SSELM-neg: spherical search-based extreme learning machine for drug-target interaction prediction

Affiliations

SSELM-neg: spherical search-based extreme learning machine for drug-target interaction prediction

Lingzhi Hu et al. BMC Bioinformatics. .

Abstract

Background: The experimental verification of a drug discovery process is expensive and time-consuming. Therefore, efficiently and effectively identifying drug-target interactions (DTIs) has been the focus of research. At present, many machine learning algorithms are used for predicting DTIs. The key idea is to train the classifier using an existing DTI to predict a new or unknown DTI. However, there are various challenges, such as class imbalance and the parameter optimization of many classifiers, that need to be solved before an optimal DTI model is developed.

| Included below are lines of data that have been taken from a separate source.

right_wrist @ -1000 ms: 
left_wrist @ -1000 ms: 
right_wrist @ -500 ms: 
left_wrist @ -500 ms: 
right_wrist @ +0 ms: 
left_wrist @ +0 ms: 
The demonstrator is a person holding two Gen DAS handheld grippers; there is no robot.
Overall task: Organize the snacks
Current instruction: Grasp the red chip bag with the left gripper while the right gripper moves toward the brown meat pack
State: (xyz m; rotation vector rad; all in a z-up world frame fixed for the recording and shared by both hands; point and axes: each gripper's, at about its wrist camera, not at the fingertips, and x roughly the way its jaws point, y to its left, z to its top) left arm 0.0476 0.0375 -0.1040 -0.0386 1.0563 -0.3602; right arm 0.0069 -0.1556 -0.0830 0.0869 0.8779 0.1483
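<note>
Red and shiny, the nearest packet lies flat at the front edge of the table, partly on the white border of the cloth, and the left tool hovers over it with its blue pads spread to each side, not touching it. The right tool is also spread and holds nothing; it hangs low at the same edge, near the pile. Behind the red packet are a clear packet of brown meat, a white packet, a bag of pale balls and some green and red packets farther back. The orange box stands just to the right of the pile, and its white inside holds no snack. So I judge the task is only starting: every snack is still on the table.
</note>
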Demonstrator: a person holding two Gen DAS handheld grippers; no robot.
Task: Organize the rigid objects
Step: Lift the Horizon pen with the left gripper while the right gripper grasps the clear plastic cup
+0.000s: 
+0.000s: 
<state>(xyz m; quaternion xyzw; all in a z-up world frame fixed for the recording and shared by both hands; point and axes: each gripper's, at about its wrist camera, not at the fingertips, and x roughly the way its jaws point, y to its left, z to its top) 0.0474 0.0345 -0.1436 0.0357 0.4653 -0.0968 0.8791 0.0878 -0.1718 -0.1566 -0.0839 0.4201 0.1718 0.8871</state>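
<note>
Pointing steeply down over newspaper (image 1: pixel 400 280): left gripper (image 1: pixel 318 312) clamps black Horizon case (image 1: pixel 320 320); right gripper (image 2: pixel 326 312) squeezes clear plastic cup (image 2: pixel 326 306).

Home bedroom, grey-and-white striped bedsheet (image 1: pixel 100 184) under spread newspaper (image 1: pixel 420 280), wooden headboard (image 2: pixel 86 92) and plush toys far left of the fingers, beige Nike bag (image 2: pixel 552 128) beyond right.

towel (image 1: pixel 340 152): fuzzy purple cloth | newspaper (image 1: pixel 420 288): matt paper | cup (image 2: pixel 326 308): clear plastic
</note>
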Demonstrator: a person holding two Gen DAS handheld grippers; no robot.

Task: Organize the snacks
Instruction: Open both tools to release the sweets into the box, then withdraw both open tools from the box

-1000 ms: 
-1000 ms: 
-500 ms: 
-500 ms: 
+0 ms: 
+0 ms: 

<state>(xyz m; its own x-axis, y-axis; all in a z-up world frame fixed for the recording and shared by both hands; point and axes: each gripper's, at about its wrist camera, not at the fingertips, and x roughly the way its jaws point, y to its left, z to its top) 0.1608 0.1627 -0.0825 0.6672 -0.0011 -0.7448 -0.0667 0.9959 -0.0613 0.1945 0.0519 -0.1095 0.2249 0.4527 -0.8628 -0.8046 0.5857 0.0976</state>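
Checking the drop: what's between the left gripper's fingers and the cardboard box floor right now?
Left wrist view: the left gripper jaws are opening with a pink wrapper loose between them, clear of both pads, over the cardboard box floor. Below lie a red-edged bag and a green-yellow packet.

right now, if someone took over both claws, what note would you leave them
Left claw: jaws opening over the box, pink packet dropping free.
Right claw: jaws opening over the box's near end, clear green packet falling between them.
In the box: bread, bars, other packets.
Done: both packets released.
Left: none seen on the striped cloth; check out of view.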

Methods: In this study, we propose a framework called SSELM-neg for DTI prediction, in which we use a screening approach to choose high-quality negative samples and a spherical search approach to optimize the parameters of the extreme learning machine.

Results: The results demonstrated that the proposed technique outperformed other state-of-the-art methods in 10-fold cross-validation experiments in terms of the area under the receiver operating characteristic curve (0.986, 0.993, 0.988, and 0.969) and AUPR (0.982, 0.991, 0.982, and 0.946) for the enzyme dataset, G-protein coupled receptor dataset, ion channel dataset, and nuclear receptor dataset, respectively.

Conclusion: The screening approach produced high-quality negative samples with the same number of positive samples, which solved the class imbalance problem. We optimized an extreme learning machine using a spherical search approach to identify DTIs. Therefore, our models performed better than other state-of-the-art methods.

Keywords: Class imbalance; Drug discovery; Drug–target interactions; Extreme learning machine; Spherical search.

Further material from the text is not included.